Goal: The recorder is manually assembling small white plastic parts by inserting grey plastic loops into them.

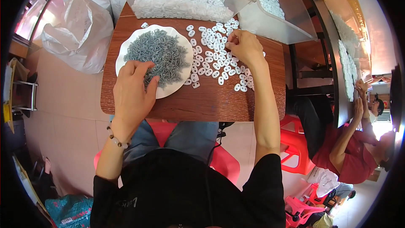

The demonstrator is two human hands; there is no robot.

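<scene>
Slender grey pieces (166, 50), flat white oval pieces (209, 53), a glossy reddish-brown wood-grain tabletop (202, 109).

The grey has a faint bluish cast against the plain white of the round scalloped plate (121, 59); paired darker spots mark the white ovals, and dark streaks run through the tabletop's brown. The person wears a black short-sleeved shirt (177, 181), blue denim trousers (194, 137) and a bracelet (116, 141) of dark brown and milky beads. Around them show a whitish plastic sack (78, 33), a bright red plastic stool (303, 150), a co-worker's deep red shirt (358, 160) and pinkish-beige floor tiles (67, 97).
</scene>
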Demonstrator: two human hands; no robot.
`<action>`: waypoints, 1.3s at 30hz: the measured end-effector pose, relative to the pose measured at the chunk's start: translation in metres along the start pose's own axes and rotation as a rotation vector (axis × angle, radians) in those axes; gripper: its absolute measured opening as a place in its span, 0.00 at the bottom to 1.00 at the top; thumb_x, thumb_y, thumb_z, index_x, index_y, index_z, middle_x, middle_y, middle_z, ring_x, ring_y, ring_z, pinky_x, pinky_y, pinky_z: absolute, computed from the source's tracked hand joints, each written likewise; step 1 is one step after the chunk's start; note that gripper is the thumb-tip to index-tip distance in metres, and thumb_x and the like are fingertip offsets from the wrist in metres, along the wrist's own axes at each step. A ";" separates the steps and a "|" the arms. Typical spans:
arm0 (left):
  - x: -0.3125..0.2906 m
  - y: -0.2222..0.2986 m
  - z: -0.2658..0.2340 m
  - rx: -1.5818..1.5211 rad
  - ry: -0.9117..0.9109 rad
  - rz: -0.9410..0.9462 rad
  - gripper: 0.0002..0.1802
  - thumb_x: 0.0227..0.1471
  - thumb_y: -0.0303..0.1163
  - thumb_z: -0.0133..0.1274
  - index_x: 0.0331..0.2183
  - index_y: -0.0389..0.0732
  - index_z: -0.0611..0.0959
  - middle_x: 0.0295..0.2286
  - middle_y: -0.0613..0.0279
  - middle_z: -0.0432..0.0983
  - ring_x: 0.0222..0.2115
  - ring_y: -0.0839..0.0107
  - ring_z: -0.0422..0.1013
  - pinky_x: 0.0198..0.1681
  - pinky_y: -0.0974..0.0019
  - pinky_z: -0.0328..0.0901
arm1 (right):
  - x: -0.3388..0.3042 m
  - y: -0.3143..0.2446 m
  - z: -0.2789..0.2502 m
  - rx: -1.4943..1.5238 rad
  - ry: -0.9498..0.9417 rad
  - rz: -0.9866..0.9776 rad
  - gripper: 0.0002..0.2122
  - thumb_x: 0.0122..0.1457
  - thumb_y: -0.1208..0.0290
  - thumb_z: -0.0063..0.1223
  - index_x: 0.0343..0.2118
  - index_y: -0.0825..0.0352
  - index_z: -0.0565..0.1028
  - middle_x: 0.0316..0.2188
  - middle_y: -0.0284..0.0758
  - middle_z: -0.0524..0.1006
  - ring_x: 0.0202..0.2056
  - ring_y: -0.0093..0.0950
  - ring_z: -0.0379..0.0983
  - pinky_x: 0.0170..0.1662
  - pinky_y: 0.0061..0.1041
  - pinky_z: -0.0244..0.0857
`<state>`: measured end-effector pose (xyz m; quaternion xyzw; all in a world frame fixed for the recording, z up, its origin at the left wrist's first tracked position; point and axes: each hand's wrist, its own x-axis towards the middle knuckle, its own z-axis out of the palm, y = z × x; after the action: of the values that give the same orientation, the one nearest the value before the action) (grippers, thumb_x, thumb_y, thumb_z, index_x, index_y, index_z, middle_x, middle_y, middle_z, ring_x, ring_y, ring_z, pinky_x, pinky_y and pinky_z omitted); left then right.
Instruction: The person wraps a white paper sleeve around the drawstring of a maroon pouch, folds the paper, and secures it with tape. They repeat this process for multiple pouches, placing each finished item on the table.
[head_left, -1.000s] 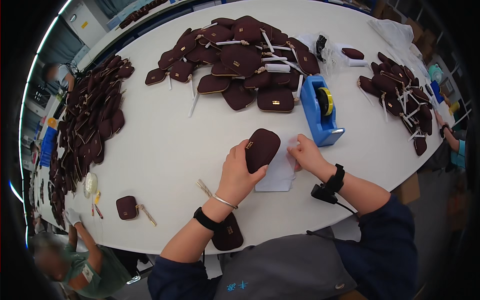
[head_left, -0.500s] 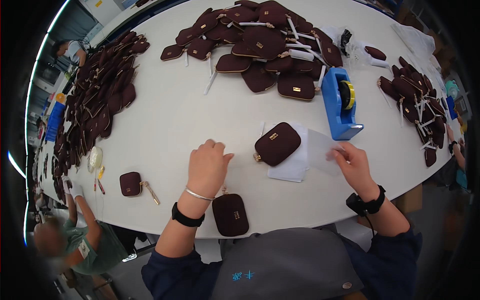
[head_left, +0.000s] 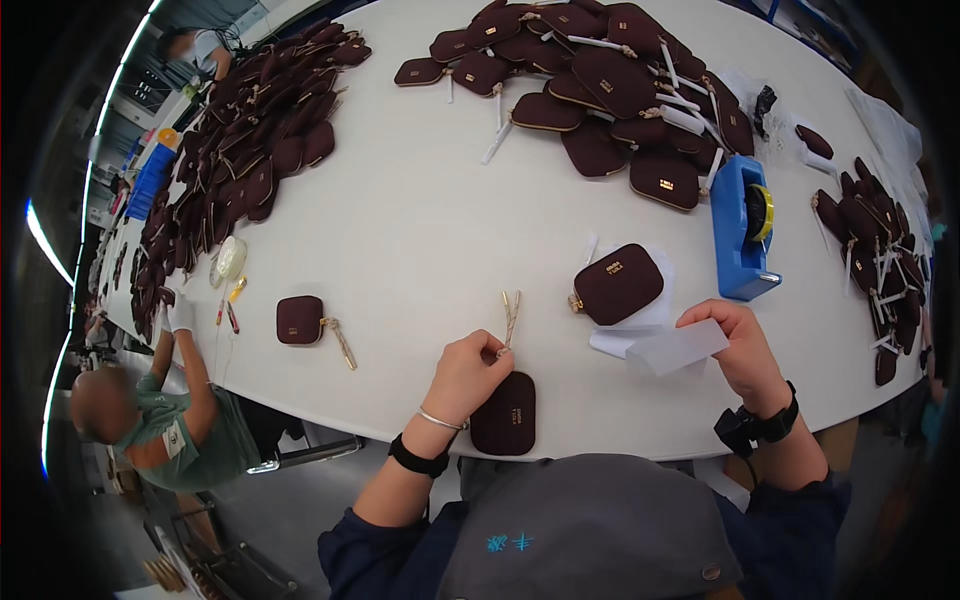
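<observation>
My left hand (head_left: 468,378) is closed on the twisted beige cord (head_left: 511,325) of a dark maroon zip pouch (head_left: 504,420). That pouch lies flat at the near table edge, and the cord's gold tips point away from me. Between the thumb and fingers of my right hand (head_left: 738,345) is a thin translucent white paper sheet (head_left: 680,348), held slightly above the table. To the left of the sheet, another maroon pouch (head_left: 618,285) rests on a stack of white paper (head_left: 610,343). A smaller-looking pouch (head_left: 300,320) with a gold-tipped cord lies farther left.
A blue tape dispenser (head_left: 738,235) stands beyond my right hand. Pouches with white-wrapped cords form a large pile (head_left: 610,90) at the back and another pile (head_left: 875,250) at the right. More pouches (head_left: 240,150) fill the left side, where a gloved co-worker (head_left: 190,410) sits.
My left hand has come down and closed on the near pouch's cord, straightening it away from me. The sheet in my right hand has shifted nearer to me. The whole view has turned slightly.
</observation>
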<state>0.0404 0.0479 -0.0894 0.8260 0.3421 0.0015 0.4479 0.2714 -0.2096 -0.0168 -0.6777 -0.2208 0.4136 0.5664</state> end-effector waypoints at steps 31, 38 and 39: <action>-0.052 0.053 -0.003 -0.290 0.009 0.113 0.08 0.51 0.27 0.61 0.33 0.32 0.84 0.24 0.62 0.81 0.24 0.79 0.73 0.28 0.75 0.66 | 0.021 -0.001 0.056 0.021 -0.165 0.048 0.07 0.64 0.72 0.50 0.39 0.71 0.73 0.30 0.36 0.81 0.32 0.22 0.79 0.37 0.21 0.70; -0.057 0.057 0.001 -0.249 0.034 0.321 0.06 0.51 0.24 0.59 0.33 0.33 0.84 0.25 0.59 0.80 0.23 0.75 0.72 0.28 0.73 0.66 | 0.022 -0.011 0.062 0.006 -0.261 0.102 0.07 0.64 0.74 0.49 0.40 0.72 0.73 0.31 0.36 0.81 0.34 0.23 0.79 0.38 0.20 0.71; -0.057 0.057 0.001 -0.250 0.030 0.344 0.05 0.51 0.23 0.59 0.33 0.33 0.84 0.26 0.59 0.80 0.23 0.74 0.72 0.28 0.73 0.66 | 0.022 -0.012 0.061 0.010 -0.275 0.118 0.08 0.64 0.74 0.49 0.41 0.72 0.73 0.32 0.36 0.81 0.34 0.24 0.79 0.38 0.20 0.71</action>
<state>0.0296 -0.0056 -0.0303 0.8102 0.1998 0.1326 0.5349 0.2357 -0.1538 -0.0136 -0.6234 -0.2542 0.5364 0.5090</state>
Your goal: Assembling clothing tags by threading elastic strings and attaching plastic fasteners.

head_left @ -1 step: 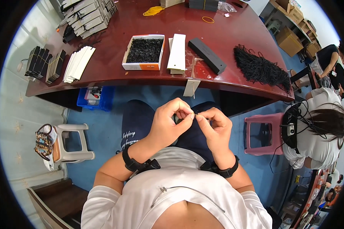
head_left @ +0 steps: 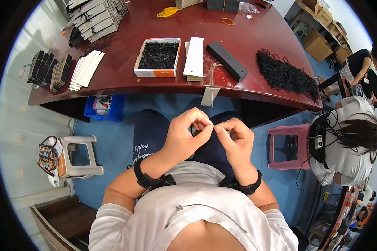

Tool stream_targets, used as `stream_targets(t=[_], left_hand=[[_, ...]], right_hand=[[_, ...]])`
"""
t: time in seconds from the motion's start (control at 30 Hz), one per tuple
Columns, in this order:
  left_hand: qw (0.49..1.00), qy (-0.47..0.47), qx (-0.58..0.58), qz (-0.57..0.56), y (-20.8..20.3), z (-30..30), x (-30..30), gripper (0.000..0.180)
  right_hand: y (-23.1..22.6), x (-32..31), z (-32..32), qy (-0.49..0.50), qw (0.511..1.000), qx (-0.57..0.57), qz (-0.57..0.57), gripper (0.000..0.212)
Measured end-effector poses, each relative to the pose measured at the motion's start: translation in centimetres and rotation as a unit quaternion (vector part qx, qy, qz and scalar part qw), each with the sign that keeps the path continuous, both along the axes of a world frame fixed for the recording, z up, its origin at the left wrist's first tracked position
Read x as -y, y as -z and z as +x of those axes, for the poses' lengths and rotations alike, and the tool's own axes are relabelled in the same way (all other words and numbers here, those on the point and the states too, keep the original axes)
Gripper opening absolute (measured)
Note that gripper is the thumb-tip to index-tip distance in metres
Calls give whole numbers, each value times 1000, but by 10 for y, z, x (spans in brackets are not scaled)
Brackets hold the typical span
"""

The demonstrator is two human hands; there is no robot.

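My left hand and my right hand meet over my lap, thumbs and forefingers pinched together at the tips. Between them is a small dark thing, mostly covered by the fingertips, too small to name. Beyond my hands, a white strip of card hangs at the table's front edge beside a bent wire. On the table behind are a stack of white card strips, a long black box and an open carton full of small black pieces.
A heap of black cords lies at the table's right. Fanned white strips, banded dark bundles and stacked cards occupy the left. A blue bin sits below. Stools stand either side; a person sits at right.
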State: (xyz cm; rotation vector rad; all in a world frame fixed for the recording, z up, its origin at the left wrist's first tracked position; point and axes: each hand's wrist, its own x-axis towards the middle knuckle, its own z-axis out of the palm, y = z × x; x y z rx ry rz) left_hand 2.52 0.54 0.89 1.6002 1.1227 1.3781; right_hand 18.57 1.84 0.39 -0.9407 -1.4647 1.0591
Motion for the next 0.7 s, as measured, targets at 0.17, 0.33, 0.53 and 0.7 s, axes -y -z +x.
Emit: stream_targets(t=[0.17,0.33,0.53,0.7], left_hand=[[998,-25,-32,46,-4,2,0,10],[994,-40,-64,84,-7,2,1,12],[990,-49,-79,105,-7,3,0,12],[986,-51,-100,126,-6,2,0,13]], right_hand=[[3,0,-1,-10,1000,-19,-9,6],[2,0,0,-13,999,-27,-11,6],[3,0,0,-22,999,-41,-27,4],[3,0,0,-24,998,-50,-32,4]])
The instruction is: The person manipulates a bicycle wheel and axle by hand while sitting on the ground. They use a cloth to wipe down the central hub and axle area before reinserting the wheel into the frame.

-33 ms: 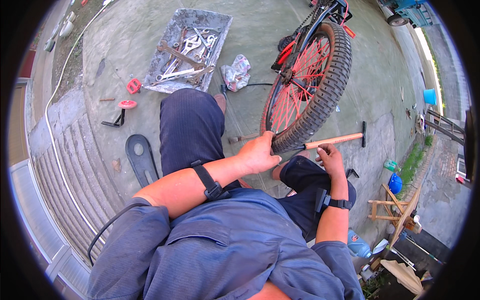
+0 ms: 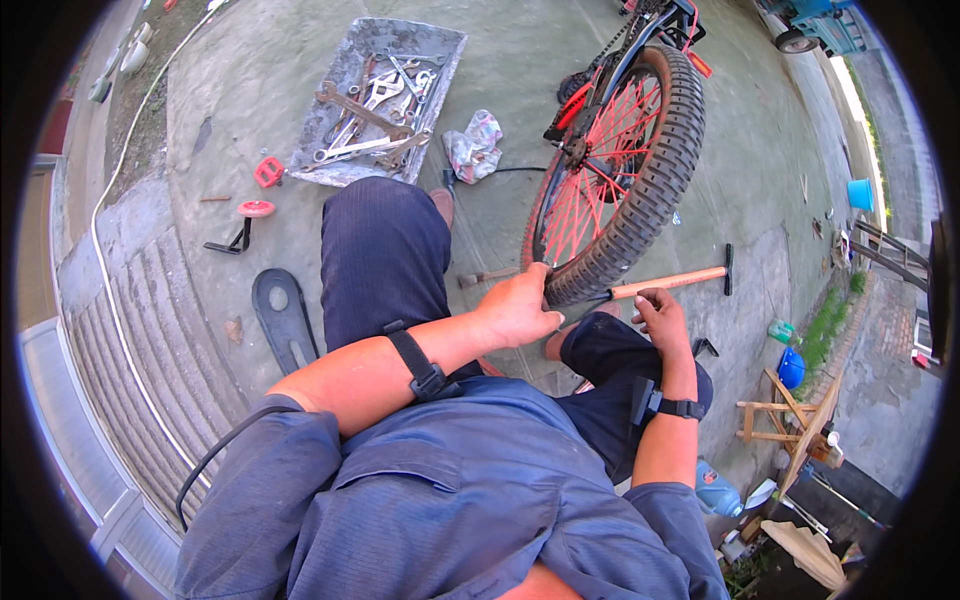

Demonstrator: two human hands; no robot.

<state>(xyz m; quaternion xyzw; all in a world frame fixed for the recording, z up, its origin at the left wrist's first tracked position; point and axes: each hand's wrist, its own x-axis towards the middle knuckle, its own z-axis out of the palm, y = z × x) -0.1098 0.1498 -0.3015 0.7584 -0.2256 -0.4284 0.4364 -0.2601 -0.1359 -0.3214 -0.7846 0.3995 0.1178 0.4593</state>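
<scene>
A bicycle wheel (image 2: 625,175) with red spokes and a knobby black tyre leans in front of me, joined to a dark bicycle frame (image 2: 640,40). My left hand (image 2: 515,308) is closed at the wheel's lower edge, its fingertips against the rim and tyre; exactly what they pinch is hidden. Above my right knee, my right hand (image 2: 660,318) is apart from the wheel, fingers curled and thumb drawn in; anything between them is too small to make out. A hand pump (image 2: 670,283) with an orange-tan barrel and black handle lies just beyond it.
A grey metal tray (image 2: 310,170) holds wrenches (image 2: 385,92). Around it lie a red pedal (image 2: 269,172), a crank arm with a red pedal (image 2: 245,222), a crumpled cloth (image 2: 473,146), a brush (image 2: 478,278) and a black chain cover (image 2: 283,315). A wooden stand (image 2: 800,425) is at right.
</scene>
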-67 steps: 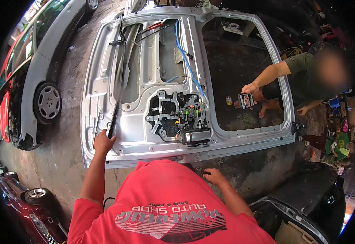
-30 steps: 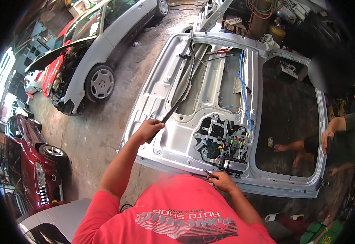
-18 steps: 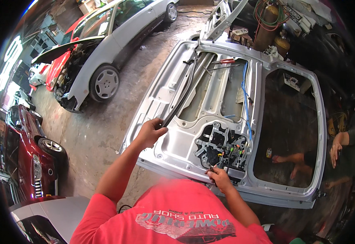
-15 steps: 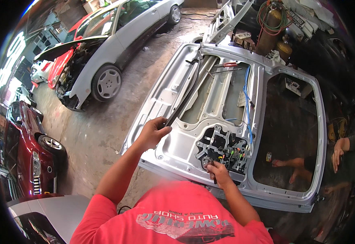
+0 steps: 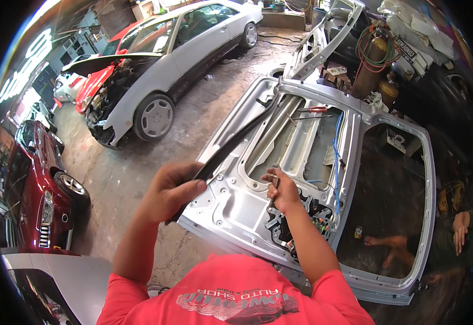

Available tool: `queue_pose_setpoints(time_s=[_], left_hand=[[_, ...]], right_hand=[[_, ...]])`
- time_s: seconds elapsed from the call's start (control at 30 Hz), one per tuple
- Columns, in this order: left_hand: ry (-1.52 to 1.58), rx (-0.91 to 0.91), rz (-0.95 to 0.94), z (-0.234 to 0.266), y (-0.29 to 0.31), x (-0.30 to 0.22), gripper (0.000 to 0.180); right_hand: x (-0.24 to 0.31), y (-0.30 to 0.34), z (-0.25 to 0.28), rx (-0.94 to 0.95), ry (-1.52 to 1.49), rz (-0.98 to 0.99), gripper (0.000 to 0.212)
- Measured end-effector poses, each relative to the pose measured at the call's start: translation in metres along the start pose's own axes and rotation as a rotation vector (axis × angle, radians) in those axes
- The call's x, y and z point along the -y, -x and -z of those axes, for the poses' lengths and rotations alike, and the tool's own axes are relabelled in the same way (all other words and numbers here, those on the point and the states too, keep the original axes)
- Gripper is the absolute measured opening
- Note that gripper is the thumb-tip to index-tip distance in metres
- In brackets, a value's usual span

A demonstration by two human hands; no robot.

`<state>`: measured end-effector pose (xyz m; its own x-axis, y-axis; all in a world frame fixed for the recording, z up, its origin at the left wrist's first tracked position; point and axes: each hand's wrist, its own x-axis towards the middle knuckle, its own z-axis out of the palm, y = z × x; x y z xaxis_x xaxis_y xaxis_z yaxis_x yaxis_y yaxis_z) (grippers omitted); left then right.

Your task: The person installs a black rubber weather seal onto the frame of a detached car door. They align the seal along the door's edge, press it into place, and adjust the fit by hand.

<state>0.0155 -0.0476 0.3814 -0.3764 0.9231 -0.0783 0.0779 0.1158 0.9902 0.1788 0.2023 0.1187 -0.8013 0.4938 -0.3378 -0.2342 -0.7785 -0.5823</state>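
Note:
A silver car door shell (image 5: 236,208) lies flat in front of me, its window frame toward the right. My left hand (image 5: 174,187) is closed around a long black strip (image 5: 236,138), which slants up to the door's far end; its near end sticks out below my fist. Over the door's inner panel, my right hand (image 5: 281,190) has its fingers curled around a slim metal tool (image 5: 271,202), whose exact kind I cannot make out. Below that hand sits a black mechanism (image 5: 317,223) with coloured connectors, partly covered by my forearm. A blue cable (image 5: 336,149) runs along the door.
A red-handled screwdriver (image 5: 316,109) lies across the door's far opening. Gas cylinders (image 5: 376,51) with hoses stand at the back right. Another person's hand (image 5: 460,230) and legs are at the right. A grey car (image 5: 193,49) and a dark red car (image 5: 38,184) stand left.
My left hand has pulled its end of the black strip nearer and leftward, past the door's edge. My right hand has risen from the mechanism toward the panel opening, still with the tool.

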Motion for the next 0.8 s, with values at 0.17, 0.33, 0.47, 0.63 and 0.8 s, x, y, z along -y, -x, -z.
queue_pose_setpoints(time_s=[0.17, 0.33, 0.47, 0.63, 0.8], left_hand=[[-0.277, 0.093, 0.090, 0.021, 0.058, -0.040, 0.038], [-0.632, 0.281, -0.082, 0.053, 0.110, -0.076, 0.041], [-0.696, 0.392, -0.029, 0.071, 0.141, -0.090, 0.040], [-0.847, 0.431, 0.074, 0.049, 0.174, -0.125, 0.041], [-1.022, 0.308, 0.314, 0.047, 0.185, -0.137, 0.039]], right_hand=[[0.021, -0.056, -0.011, -0.086, -0.157, 0.050, 0.031], [0.045, -0.125, 0.032, -0.456, -0.089, 0.153, 0.040], [0.060, -0.157, 0.065, -0.564, 0.060, 0.016, 0.048], [-0.021, -0.172, 0.045, -0.502, 0.316, -0.264, 0.043], [-0.046, -0.175, 0.067, -0.675, 0.370, -0.218, 0.050]])
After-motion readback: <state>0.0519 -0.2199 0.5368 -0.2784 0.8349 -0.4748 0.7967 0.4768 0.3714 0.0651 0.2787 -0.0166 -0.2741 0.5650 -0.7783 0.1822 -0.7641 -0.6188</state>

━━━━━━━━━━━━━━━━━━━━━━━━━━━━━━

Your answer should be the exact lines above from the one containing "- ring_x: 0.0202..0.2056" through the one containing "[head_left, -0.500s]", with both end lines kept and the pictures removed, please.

  - ring_x: 0.0202..0.2056
  - ring_y: -0.0093..0.0950
  - ring_z: -0.0379..0.0983
  - pinky_x: 0.0170..0.1662
  - pinky_y: 0.0061..0.1041
  - pinky_z: -0.0244..0.0857
`<state>`: measured end-effector pose (xyz m; quaternion xyzw; all in a world frame fixed for the recording, z up, its origin at the left wrist's first tracked position; point and axes: each hand's wrist, its own x-axis towards the middle knuckle, its own z-axis out of the palm, y = z × x; after the action: of the values that give the same orientation, the one nearest the value before the action) (grippers, thumb_x, thumb_y, thumb_z, index_x, index_y, index_z, middle_x, middle_y, middle_z, ring_x, ring_y, ring_z, pinky_x, pinky_y and pinky_z omitted); left then right.
Instruction: The person wraps a white paper sleeve around the drawstring of a maroon pouch, folds the paper, and secures it with tape. They repeat this process for multiple pouches, placing each finished item on the table.
[head_left, -1.000s] 
[head_left, -0.500s] 

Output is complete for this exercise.